Сегодня стрельбы не слышалось, ушла, и весь шум был только от солдат, вся война — в полотнище красного креста, да в немецких высокобоких зданиях, не нашего облика и лишённых жителей.
Прапорщику некуда было иначе и сесть, как на те же ступеньки, только ниже. Решительные черты были прозначены в его лице, даже не по возрасту, а военная форма на нём — мешковата, а выражение, с каким он глядел на своих солдат, не вмешиваясь, — скучающее.
Солдаты таскали воду.
Дымило, но по безветрию всё вверх, сюда не несло.
Врач отдышался, отзевался, поглядел, как тушат, скосился на соседа.
— Прапорщик, не сидите на камне. Вот тут доска.
— Да тёплый.
— Нисколько не тёплый, застудите нерв.
— Подумаешь, нерв! Тут с головой неизвестно.
— А нерв — сам по себе, это вы не болели. Идите, идите.

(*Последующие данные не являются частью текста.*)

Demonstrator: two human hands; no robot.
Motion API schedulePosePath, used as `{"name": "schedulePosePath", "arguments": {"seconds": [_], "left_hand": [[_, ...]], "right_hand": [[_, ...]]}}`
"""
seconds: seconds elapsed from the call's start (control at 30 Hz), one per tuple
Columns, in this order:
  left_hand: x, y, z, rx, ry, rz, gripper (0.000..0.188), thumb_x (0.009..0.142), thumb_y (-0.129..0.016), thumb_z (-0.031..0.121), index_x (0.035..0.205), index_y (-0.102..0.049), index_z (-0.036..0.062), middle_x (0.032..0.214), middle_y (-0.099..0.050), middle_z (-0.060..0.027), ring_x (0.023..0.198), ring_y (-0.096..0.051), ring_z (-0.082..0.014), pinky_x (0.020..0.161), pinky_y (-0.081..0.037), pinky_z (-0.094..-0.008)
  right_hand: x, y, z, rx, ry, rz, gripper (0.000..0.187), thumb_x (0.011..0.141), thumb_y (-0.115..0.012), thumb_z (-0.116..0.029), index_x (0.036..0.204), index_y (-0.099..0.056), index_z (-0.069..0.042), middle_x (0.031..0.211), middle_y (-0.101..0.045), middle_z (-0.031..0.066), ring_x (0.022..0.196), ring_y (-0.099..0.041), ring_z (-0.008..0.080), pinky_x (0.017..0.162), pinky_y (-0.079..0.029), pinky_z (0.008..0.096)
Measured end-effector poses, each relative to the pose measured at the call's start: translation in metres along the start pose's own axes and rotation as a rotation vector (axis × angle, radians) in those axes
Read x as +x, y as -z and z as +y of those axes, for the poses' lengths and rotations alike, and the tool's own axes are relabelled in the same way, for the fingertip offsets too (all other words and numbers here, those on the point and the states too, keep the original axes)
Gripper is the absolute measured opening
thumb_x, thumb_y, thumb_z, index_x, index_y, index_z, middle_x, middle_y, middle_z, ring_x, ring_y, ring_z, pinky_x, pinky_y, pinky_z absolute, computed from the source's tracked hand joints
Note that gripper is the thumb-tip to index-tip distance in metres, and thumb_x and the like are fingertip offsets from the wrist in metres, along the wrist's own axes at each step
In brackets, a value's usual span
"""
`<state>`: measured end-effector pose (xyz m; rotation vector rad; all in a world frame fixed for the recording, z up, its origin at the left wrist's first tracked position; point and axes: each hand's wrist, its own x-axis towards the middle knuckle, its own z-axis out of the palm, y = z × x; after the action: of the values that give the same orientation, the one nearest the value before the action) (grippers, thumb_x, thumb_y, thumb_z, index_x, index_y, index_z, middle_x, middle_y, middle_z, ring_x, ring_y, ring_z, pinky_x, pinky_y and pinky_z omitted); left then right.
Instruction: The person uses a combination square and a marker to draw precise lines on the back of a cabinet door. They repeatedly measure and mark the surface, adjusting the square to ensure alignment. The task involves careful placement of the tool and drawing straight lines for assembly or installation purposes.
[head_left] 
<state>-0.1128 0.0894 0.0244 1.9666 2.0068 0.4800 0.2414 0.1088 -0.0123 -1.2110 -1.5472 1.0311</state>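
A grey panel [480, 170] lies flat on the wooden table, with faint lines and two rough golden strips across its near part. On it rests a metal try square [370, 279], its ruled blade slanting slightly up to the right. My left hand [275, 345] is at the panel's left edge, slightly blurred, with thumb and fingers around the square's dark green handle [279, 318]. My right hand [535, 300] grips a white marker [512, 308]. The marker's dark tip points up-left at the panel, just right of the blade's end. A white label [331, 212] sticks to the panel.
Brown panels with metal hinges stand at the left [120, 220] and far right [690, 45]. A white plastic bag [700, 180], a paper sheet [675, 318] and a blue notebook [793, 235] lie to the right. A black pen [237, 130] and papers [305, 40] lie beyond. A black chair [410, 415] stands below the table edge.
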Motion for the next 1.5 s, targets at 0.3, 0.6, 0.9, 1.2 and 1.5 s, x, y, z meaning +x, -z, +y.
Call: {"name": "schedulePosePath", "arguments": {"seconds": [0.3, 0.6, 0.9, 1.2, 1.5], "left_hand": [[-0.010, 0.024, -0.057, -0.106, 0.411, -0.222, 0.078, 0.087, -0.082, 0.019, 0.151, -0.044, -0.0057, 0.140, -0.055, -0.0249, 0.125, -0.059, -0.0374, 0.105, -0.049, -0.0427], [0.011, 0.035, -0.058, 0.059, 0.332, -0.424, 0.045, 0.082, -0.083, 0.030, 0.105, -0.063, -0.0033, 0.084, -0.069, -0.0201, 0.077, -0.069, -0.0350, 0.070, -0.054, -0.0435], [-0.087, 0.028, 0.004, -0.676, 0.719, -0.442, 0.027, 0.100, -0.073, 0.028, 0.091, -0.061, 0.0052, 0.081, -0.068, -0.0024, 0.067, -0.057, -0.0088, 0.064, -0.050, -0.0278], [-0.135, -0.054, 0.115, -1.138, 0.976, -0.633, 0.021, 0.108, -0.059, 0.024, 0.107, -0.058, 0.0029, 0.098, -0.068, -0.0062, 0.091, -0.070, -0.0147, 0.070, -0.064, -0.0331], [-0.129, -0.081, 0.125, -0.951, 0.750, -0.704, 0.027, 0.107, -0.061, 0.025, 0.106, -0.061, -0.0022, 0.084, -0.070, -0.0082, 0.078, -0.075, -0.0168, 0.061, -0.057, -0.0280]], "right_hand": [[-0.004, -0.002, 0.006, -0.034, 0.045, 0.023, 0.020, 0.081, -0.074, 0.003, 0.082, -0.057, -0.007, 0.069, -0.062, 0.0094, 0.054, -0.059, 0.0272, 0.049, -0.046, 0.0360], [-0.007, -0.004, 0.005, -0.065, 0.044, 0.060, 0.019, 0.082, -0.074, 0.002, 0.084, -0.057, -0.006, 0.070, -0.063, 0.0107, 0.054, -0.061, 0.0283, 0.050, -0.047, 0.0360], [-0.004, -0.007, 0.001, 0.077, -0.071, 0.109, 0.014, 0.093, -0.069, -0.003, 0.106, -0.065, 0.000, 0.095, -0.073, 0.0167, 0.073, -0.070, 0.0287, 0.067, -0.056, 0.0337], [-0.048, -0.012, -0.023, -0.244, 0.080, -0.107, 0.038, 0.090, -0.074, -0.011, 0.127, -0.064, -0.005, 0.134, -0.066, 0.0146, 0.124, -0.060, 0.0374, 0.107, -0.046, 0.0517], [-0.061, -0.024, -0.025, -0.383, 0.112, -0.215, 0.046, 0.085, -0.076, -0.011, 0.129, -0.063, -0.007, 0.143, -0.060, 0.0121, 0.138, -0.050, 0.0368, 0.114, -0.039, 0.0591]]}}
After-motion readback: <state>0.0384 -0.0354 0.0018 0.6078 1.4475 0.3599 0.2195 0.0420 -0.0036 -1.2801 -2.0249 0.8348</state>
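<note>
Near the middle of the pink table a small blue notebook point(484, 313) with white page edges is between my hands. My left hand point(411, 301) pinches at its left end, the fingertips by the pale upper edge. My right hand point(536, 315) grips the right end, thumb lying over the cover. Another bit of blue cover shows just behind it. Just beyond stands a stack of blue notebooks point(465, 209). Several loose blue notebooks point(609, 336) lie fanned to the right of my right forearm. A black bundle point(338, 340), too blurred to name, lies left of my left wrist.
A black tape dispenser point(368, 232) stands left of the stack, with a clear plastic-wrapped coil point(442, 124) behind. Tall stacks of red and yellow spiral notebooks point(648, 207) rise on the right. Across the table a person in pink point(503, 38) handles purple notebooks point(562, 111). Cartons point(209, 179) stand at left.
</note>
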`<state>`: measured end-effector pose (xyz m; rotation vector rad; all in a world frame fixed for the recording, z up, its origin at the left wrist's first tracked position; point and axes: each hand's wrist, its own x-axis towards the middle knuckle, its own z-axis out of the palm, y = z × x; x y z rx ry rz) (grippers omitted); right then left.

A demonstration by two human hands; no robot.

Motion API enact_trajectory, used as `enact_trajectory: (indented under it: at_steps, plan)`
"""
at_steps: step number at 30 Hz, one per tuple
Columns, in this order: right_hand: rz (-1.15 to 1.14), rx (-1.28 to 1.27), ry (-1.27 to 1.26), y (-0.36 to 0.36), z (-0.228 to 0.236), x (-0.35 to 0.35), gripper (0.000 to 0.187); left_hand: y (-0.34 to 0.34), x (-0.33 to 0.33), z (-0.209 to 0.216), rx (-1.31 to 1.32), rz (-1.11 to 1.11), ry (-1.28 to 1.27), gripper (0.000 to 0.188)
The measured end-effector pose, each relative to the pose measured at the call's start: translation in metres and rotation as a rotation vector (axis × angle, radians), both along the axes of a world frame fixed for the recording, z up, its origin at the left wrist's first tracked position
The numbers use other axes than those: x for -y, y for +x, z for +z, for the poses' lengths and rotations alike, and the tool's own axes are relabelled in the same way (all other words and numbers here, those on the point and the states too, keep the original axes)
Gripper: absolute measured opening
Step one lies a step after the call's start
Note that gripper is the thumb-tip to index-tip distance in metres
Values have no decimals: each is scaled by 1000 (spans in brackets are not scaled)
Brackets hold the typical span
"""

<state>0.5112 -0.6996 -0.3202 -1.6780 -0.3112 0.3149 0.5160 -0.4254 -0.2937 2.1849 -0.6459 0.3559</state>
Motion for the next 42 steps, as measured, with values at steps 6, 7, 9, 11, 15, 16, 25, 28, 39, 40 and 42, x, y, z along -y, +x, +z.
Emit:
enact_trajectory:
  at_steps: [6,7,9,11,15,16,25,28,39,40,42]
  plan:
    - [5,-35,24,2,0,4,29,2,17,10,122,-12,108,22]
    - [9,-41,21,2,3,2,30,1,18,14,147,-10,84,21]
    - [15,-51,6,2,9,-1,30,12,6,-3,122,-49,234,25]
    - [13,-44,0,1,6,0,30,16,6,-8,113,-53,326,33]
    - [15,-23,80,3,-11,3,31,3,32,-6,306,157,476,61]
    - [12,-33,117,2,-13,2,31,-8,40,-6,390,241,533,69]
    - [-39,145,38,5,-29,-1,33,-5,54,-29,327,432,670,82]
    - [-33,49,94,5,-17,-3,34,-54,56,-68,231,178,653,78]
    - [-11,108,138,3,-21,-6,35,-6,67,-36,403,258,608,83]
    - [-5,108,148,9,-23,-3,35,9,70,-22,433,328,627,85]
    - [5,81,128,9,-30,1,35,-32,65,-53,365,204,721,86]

Прапорщик нехотя поднялся, пересел рядом с врачом. Врач был статный, гладкий мужчина, усы пушистые, и мягкой шёрсткой, как чёрной тенью, баки по всей дуге, а вид — замученный.
— А с вами что?
— А... оперировал. Вчера. Ночь вот. И утро.
— Столько раненых??
— А как вы думали? Ещё и немцы, кроме наших. Всех видов ранения... Шрапнельная рана живота с выпадением желудка, кишок, сальника, а больной в полном сознании, ещё несколько часов живёт, и просит, чтоб мы ему непременно смазали, смазали в животе... Сквозное в черепе, часть мозга вывалилась... По характеру ранений — бой был не лёгкий.
— Разве по характеру ранений можно судить о бое?
— Конечно. Перевес полостных — значит, бой серьёзный.
— Но теперь-то кончились?
— А сколько было!
— Так — спать идите.
— Вот успокоюсь. От работы напряжение, — зевнул врач. — Расслабиться.
— Всё-таки — действует?
— Да ничего не действует, а — расслабиться. На смерть, на раны не реагируешь, иначе б не работа. У него глаза раскрыты, как плошки, одно спрашивает — будет ли жив, а ты холодно себе пульс считаешь, соображаешь план операции... Если был бы хороший транспорт, некоторых полостных ещё можно бы спасти: оперировать надо в тылу. А у нас какой транспорт? — две линейки да одна фурманка. Немцы свои подводы с лошадьми угоняют. Да и куда везти? за Нарев? Сто вёрст, десять по шоссе, а девяносто по российским дорогам, душегубство. А немцы на автомобилях отправляют, через час — в лучшей операционной.
Прапорщик построжел, посмотрел на врача.
— А изменись обстановка вот сейчас? — отступать? — сетовал тот. — Совершенно не на чем. Со всем лазаретом достанемся немцам... А наступать — так за нами забота трупы хоронить. Ведь там по полю лежат — жара, разлагаются.
— Чем хуже, тем лучше, — сурово сказал прапорщик.
— Как? — не понял врач.
Засветилось в глазах, только что лениво-безразличных:
— Частные случаи так называемого милосердия только затемняют и отдаляют общее решение вопроса. В этой войне, и вообще с Россией — чем хуже, тем лучше!
Бровные щётки врача в недоумении поднялись и держались:
— Как же?.. Раненых — пусть трясёт, донимает жар, бред, заражение?.. Наши солдаты пусть страдают и гибнут — и это лучше?
Всё строже, заинтересованней становилось энергичное умное лицо прапорщика:
— Надо иметь точку зрения обобщающую, если не хотите попасть впросак. Мало ли кто на Руси страдал, страдает! К страданиям рабочих и крестьян пусть добавляются страдания раненых. Безобразия в деле раненых — тоже хорошо. Ближе конец. Чем хуже, тем лучше!